● Records shown:
»»
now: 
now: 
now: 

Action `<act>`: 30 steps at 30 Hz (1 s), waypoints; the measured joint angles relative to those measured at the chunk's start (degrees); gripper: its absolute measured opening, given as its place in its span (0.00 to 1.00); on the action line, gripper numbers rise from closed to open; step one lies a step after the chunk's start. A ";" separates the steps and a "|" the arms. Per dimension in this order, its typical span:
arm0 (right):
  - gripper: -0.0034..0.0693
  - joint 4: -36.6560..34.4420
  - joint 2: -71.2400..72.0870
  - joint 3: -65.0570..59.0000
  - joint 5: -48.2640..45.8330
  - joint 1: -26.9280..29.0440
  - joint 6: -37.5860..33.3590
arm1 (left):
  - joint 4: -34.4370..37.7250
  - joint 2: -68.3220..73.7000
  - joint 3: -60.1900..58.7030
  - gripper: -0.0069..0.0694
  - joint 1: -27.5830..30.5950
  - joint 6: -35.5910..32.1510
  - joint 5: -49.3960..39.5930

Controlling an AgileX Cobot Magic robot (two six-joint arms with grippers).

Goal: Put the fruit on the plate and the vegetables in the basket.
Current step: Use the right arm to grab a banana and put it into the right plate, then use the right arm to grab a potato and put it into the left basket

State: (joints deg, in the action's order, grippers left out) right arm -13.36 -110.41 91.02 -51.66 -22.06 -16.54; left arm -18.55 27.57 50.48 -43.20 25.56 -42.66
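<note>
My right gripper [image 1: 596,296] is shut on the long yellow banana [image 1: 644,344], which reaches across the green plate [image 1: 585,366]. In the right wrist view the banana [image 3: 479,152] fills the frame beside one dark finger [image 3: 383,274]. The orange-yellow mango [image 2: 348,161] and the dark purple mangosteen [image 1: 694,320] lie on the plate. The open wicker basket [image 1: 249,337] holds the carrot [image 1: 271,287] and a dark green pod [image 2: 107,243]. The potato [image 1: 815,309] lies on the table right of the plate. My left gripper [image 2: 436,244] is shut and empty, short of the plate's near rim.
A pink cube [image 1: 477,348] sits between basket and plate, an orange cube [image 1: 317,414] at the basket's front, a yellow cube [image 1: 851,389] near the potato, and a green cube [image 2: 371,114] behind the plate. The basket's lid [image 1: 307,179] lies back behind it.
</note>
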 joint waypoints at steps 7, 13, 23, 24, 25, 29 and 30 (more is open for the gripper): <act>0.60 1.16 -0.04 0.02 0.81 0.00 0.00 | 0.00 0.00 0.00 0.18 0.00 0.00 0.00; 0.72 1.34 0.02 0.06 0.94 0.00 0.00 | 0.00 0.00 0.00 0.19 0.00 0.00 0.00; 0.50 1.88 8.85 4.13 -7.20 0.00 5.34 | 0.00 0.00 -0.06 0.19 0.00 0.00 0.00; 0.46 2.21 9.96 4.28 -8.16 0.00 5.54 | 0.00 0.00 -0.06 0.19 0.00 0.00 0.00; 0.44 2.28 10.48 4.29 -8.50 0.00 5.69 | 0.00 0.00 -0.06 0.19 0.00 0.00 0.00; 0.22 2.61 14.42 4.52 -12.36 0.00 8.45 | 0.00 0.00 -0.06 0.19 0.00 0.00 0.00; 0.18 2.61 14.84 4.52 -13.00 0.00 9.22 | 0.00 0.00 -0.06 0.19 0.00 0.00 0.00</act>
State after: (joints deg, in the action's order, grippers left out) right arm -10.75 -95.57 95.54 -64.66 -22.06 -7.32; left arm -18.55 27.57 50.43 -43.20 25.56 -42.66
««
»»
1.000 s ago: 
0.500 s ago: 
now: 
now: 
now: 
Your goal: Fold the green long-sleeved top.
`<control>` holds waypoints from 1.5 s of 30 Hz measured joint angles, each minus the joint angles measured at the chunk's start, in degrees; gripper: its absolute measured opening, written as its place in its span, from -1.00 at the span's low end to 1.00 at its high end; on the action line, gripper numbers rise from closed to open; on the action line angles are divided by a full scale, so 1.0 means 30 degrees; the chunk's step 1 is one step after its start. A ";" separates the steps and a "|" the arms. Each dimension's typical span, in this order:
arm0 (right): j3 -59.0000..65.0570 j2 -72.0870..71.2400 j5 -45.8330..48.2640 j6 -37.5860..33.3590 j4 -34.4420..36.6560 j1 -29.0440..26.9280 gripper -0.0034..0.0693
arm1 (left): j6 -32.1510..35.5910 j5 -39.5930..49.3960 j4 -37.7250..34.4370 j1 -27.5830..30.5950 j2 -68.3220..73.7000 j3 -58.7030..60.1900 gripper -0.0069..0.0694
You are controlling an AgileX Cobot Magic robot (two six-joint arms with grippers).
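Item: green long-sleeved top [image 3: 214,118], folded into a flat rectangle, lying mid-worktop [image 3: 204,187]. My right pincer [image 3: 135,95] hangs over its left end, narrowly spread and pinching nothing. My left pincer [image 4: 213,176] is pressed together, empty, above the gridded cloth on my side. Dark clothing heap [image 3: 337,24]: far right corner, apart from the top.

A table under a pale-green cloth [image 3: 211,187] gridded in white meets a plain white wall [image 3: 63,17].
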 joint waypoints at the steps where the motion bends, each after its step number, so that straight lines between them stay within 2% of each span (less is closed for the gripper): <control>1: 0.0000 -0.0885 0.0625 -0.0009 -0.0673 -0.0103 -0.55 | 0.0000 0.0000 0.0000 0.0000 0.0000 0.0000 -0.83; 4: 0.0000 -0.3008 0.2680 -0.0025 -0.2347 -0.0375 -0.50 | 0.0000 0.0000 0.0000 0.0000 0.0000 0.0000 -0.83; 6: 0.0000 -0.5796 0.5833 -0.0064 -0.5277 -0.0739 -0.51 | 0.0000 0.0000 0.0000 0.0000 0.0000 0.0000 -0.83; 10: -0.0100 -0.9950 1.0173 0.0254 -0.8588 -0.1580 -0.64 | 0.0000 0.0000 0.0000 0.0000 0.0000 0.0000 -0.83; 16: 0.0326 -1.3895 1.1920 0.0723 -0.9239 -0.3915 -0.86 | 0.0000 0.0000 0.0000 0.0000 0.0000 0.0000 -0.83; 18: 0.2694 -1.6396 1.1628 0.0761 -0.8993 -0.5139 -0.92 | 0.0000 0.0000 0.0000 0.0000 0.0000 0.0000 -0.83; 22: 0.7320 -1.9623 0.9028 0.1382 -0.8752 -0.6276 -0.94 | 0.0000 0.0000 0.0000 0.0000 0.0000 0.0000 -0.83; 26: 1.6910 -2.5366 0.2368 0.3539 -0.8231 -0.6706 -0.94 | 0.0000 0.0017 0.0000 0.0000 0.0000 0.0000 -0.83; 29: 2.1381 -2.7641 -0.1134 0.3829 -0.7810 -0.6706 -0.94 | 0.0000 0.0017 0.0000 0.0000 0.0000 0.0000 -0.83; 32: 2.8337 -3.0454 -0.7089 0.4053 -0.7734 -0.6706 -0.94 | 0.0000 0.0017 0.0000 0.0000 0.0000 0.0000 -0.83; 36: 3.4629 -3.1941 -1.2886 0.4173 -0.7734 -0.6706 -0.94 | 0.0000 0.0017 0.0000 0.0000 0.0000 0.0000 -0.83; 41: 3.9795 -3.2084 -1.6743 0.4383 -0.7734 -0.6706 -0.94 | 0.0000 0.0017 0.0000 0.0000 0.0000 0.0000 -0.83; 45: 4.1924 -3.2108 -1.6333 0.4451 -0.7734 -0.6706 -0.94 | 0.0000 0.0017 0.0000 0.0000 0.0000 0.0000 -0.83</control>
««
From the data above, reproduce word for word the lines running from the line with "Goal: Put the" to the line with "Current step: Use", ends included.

● Exercise solution:
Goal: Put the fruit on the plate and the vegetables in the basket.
Current step: Use the right arm to grab a banana and put it into the right plate, then use the right arm to grab a potato and put it into the left basket

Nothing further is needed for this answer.